[NP-Clinical] Narcotics, HIPPA and the Law
David or Diane Dito
dddito at charter.net
Wed Aug 1 20:13:20 PDT 2007
Calif NP, Windy, and other legal lurkers can probably give the definitive
answer as I certainly don't have it. However, there are a couple of
principles here: 1. The patient essentially becomes a threat to himself by
taking many times the prescribed amount of medication, and 2. forging
prescriptions for controlled substances and practicing medicine without a
license are illegal.
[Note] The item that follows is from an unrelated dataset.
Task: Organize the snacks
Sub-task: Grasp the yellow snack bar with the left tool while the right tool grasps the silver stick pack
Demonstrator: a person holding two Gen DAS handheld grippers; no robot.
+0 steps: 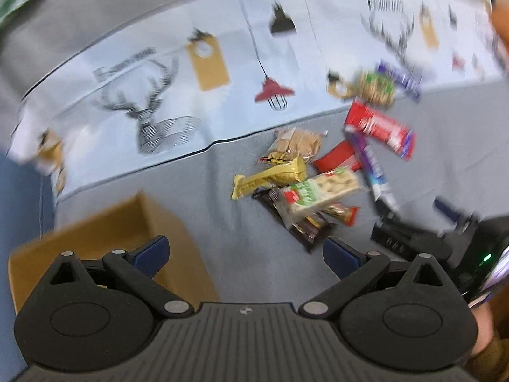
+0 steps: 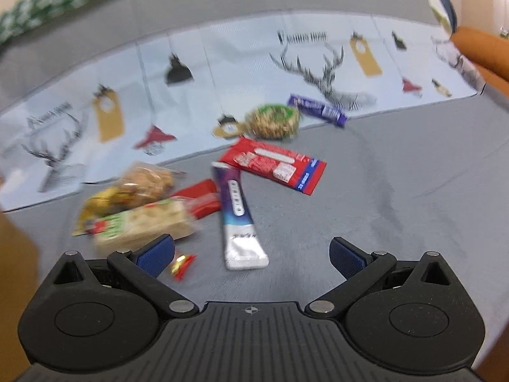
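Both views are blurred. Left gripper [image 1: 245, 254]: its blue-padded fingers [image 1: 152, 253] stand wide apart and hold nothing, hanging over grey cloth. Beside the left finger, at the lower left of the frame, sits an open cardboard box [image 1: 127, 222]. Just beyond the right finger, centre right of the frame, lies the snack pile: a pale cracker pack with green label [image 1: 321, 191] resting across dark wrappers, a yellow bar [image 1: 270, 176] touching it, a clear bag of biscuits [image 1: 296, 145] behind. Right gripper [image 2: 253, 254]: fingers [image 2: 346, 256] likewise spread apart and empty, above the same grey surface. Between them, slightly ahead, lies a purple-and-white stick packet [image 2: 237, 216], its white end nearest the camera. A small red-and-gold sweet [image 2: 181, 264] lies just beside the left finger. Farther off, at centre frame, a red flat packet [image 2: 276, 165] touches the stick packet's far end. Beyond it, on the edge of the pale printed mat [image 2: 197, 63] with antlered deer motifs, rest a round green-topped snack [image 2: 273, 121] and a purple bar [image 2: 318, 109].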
Contact your practice lawyer for the applicable laws in
your state; your lawyer will know how to proceed (this is why you should
have a lawyer on retainer) and what information can or can't be divulged in
the process of reporting the patients to the authorities. Bottom line: they
should be reported to protect you AND your patients. Please keep us
informed; I know this is an area I need to learn more about. We don't have
prescriptive privileges for narcs in Missouri, which is a blessing in cases
such as these. The worst I've had happen so far (that I know of, anyway!) is
a patient who made multiple work excuses for herself with my name forged on
all of them..
Diane Dito, NP
_____
From: np-clinical-bounces at nurse.net [mailto:np-clinical-bounces at nurse.net]
On Behalf Of David Mittman
Sent: Wednesday, August 01, 2007 9:59 PM
To: NP Clinical
Subject: Re: [NP-Clinical] Narcotics, HIPPA and the Law
Barbara:
It's been awhile since I looked at patients rights but I know that forging
prescriptions is not one of them. These people are addicts and I feel for
them. With no other offences I would presume but do not really know, that
they would get probation as long as they submitted to a treatment program.
Making copies of RXs is illegal.
Dave
On 8/1/07 10:49 PM, "Barbara C. Phillips" <bphillips at olderwiserwomen.com>
wrote:
What would you do?
1. You are treating a 67 year old man for chronic back pain after
several failed surgeries. You see that his pain is not adequately
controlled, yet he does not want to increase is medication (Vicodin).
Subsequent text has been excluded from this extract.